## Problem details:
Check every line of the records below for the string "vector" and copy the ones that have it.

*** Source data ***

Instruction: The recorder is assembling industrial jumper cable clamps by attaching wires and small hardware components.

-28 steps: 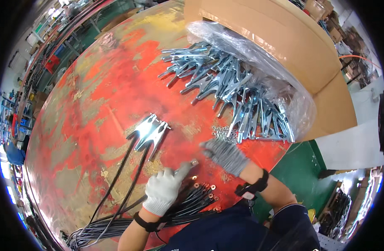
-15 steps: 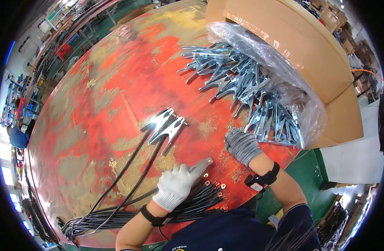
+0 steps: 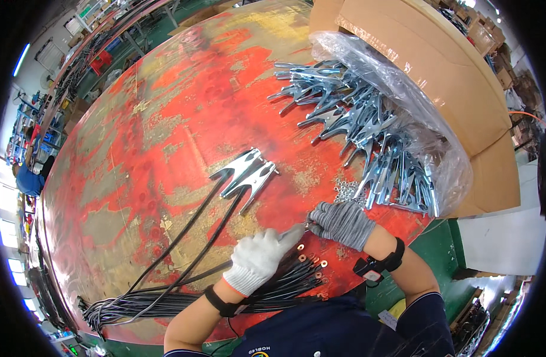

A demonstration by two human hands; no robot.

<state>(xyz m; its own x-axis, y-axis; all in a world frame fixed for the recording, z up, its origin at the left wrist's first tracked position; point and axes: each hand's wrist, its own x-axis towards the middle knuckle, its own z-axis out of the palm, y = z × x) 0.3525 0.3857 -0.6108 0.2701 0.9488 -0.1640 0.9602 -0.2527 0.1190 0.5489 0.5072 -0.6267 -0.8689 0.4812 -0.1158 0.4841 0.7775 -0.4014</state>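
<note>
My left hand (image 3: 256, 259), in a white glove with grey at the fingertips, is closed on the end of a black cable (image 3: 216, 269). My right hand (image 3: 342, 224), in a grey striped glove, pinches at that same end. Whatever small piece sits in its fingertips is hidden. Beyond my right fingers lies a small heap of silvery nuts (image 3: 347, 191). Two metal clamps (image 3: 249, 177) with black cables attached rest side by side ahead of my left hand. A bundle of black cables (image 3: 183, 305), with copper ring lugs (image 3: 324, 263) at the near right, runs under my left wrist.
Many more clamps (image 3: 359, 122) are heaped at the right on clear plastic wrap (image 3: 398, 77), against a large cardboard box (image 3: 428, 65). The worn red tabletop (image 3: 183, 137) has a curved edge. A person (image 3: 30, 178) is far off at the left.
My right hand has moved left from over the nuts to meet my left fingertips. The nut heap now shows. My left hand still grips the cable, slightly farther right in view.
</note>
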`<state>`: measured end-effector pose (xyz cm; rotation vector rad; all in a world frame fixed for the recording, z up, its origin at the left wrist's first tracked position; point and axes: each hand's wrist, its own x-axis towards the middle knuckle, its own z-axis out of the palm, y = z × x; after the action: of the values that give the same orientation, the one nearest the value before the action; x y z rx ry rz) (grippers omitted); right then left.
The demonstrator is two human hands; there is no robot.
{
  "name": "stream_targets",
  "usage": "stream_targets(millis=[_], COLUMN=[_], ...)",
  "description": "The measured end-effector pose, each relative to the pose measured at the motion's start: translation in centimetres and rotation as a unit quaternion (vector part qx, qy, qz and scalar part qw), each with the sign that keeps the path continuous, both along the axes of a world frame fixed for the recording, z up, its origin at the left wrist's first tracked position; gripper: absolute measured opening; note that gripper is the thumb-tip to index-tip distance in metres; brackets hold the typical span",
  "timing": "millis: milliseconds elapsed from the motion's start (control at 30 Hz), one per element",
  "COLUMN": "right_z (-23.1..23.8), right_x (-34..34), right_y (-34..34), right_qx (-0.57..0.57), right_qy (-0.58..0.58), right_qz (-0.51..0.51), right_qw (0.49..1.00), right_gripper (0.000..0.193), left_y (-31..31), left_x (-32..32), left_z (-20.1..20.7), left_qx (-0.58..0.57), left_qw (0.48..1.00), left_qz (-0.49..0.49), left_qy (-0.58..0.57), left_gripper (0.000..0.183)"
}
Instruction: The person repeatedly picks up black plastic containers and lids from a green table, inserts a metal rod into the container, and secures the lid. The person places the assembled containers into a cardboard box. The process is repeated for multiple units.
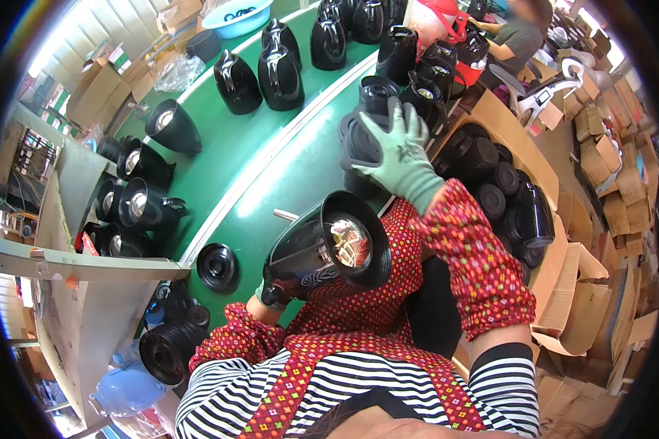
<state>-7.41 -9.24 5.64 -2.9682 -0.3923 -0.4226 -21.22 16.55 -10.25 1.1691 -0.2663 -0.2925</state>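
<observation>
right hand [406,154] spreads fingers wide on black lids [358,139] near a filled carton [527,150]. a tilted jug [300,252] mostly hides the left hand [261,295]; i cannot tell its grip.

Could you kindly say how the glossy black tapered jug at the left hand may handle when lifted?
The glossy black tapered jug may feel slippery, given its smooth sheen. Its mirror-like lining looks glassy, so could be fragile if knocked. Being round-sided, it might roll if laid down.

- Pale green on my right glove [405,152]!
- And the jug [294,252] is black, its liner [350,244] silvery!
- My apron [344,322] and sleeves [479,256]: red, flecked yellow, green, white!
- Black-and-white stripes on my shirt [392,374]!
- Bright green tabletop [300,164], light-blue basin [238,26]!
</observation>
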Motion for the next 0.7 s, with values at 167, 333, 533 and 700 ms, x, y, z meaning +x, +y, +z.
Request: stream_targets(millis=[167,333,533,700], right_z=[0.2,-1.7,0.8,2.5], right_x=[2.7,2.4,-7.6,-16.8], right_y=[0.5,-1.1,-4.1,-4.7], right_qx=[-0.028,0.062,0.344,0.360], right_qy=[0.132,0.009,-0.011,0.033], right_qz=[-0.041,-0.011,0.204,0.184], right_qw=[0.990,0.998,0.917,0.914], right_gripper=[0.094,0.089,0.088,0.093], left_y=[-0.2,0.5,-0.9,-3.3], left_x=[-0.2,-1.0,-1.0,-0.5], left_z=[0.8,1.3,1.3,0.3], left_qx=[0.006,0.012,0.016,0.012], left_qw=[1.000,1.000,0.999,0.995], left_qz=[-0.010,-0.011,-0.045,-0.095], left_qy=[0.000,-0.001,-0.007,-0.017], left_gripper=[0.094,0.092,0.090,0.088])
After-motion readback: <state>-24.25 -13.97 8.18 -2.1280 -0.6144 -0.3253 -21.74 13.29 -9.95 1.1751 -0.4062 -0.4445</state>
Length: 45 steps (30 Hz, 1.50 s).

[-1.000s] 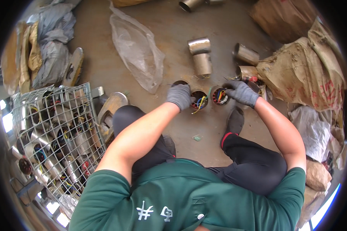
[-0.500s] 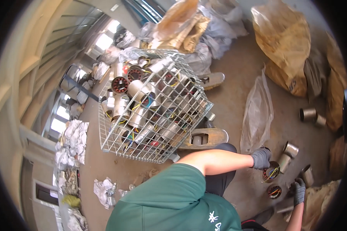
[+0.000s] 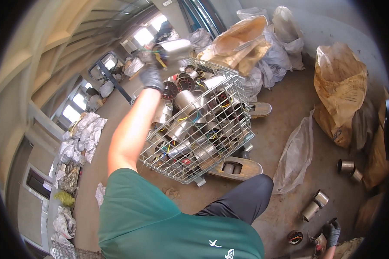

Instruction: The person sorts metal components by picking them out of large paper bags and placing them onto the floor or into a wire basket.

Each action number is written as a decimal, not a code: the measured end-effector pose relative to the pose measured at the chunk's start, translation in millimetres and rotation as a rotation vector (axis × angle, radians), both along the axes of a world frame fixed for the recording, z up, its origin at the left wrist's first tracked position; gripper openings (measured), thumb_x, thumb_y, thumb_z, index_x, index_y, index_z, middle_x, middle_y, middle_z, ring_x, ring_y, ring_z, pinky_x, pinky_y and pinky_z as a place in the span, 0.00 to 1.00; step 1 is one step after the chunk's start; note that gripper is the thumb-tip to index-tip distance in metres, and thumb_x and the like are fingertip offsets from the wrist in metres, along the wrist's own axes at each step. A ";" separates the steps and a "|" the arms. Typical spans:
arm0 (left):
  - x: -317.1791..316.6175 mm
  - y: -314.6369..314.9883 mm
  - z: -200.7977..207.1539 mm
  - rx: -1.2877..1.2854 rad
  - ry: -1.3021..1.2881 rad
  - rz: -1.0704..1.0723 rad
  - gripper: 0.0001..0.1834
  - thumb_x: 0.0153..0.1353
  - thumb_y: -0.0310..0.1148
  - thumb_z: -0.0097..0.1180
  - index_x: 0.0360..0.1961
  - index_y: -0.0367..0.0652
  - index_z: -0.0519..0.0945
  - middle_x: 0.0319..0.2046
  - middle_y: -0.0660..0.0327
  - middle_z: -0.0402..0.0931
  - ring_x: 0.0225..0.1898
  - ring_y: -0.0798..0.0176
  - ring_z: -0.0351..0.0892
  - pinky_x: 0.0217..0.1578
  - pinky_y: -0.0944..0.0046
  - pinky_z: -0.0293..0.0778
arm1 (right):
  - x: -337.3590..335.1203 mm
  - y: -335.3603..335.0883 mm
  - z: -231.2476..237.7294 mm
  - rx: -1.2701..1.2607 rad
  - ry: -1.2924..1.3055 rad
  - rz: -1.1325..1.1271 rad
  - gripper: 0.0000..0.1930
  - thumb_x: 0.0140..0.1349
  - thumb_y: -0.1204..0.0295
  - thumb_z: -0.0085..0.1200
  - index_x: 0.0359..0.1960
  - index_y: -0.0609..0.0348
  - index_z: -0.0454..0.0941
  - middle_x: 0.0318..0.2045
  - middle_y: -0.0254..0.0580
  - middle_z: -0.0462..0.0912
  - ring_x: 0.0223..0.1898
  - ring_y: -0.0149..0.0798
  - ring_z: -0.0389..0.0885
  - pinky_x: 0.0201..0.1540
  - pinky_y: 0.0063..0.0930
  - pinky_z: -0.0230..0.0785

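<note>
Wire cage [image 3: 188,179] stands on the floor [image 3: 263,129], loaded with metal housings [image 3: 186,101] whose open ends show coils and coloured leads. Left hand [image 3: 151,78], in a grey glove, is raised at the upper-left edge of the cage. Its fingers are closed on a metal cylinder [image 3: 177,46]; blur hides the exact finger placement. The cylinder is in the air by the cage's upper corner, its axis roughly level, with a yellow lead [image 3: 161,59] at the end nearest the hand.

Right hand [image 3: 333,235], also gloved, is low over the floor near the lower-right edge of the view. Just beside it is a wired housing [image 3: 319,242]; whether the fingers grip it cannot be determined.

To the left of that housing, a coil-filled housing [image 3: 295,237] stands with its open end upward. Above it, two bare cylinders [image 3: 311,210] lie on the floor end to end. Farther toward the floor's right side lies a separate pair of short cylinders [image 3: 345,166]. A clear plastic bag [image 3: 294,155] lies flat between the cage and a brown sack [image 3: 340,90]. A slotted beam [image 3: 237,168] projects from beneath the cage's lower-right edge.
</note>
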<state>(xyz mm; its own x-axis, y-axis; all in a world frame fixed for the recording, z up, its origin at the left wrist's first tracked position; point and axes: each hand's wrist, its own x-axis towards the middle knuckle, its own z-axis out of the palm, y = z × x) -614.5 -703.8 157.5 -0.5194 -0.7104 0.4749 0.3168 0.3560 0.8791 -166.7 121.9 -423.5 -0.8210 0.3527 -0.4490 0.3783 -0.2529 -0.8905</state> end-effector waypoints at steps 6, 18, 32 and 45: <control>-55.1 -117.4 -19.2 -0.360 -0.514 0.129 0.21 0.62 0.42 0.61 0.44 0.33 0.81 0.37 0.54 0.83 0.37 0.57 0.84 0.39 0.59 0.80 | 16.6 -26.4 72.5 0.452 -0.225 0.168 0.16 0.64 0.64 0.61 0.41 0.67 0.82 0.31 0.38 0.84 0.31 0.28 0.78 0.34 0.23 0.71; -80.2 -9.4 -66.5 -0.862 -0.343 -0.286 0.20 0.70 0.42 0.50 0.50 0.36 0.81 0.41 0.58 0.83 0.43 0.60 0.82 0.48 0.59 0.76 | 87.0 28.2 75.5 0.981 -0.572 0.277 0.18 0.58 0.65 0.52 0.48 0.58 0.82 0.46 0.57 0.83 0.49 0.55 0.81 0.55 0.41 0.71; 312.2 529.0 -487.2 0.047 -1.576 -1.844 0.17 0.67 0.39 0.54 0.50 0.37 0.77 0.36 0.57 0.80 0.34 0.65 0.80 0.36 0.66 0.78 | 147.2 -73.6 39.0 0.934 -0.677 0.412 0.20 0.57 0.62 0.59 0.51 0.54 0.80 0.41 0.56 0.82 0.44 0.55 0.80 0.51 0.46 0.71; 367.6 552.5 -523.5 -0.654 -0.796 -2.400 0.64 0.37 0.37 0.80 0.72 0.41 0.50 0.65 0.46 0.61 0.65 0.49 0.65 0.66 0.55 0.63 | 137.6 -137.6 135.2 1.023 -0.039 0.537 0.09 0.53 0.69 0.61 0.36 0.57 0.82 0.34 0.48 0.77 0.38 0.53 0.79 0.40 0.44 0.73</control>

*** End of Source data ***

## Finished task:
`<state>`: measured end-effector pose (xyz cm; rotation vector rad; all in a world frame fixed for the recording, z up, its origin at the left wrist's first tracked position; point and axes: each hand's wrist, its own x-axis towards the middle knuckle, its own z-axis out of the palm, y = z × x; after the action: of the values that give the same orientation, the one nearest the value before the action; x y z rx ry rz) (grippers omitted); right then left.
  "description": "The measured end-effector pose, each relative to the pose measured at the motion's start: translation in centimetres and rotation as a unit quaternion (vector part qx, qy, qz and scalar part qw), each with the sign that keeps the path continuous, both along the axes of a world frame fixed for the recording, z up, its origin at the left wrist's first tracked position; gripper: absolute measured opening; note that gripper is the thumb-tip to index-tip distance in metres; brackets hold the typical span",
Each action number is written as a decimal, not a code: the measured end-effector pose relative to the pose measured at the chunk's start, translation in millimetres and rotation as a rotation vector (axis × angle, radians), both along the axes of a world frame fixed for the recording, z up, its origin at the left wrist's first tracked position; gripper openings (measured), thumb_x, thumb_y, thumb_z, index_x, index_y, index_z, middle_x, middle_y, middle_z, ring_x, ring_y, ring_z, pinky_x, pinky_y and pinky_z as a place in the span, 0.00 to 1.00; step 1 is one step after the chunk's start; note that gripper is the thumb-tip to index-tip distance in metres, and thumb_x and the like are fingertip offsets from the wrist in metres, along the wrist's own axes at each step. A ";" separates the steps and a "|" the arms. Typical spans:

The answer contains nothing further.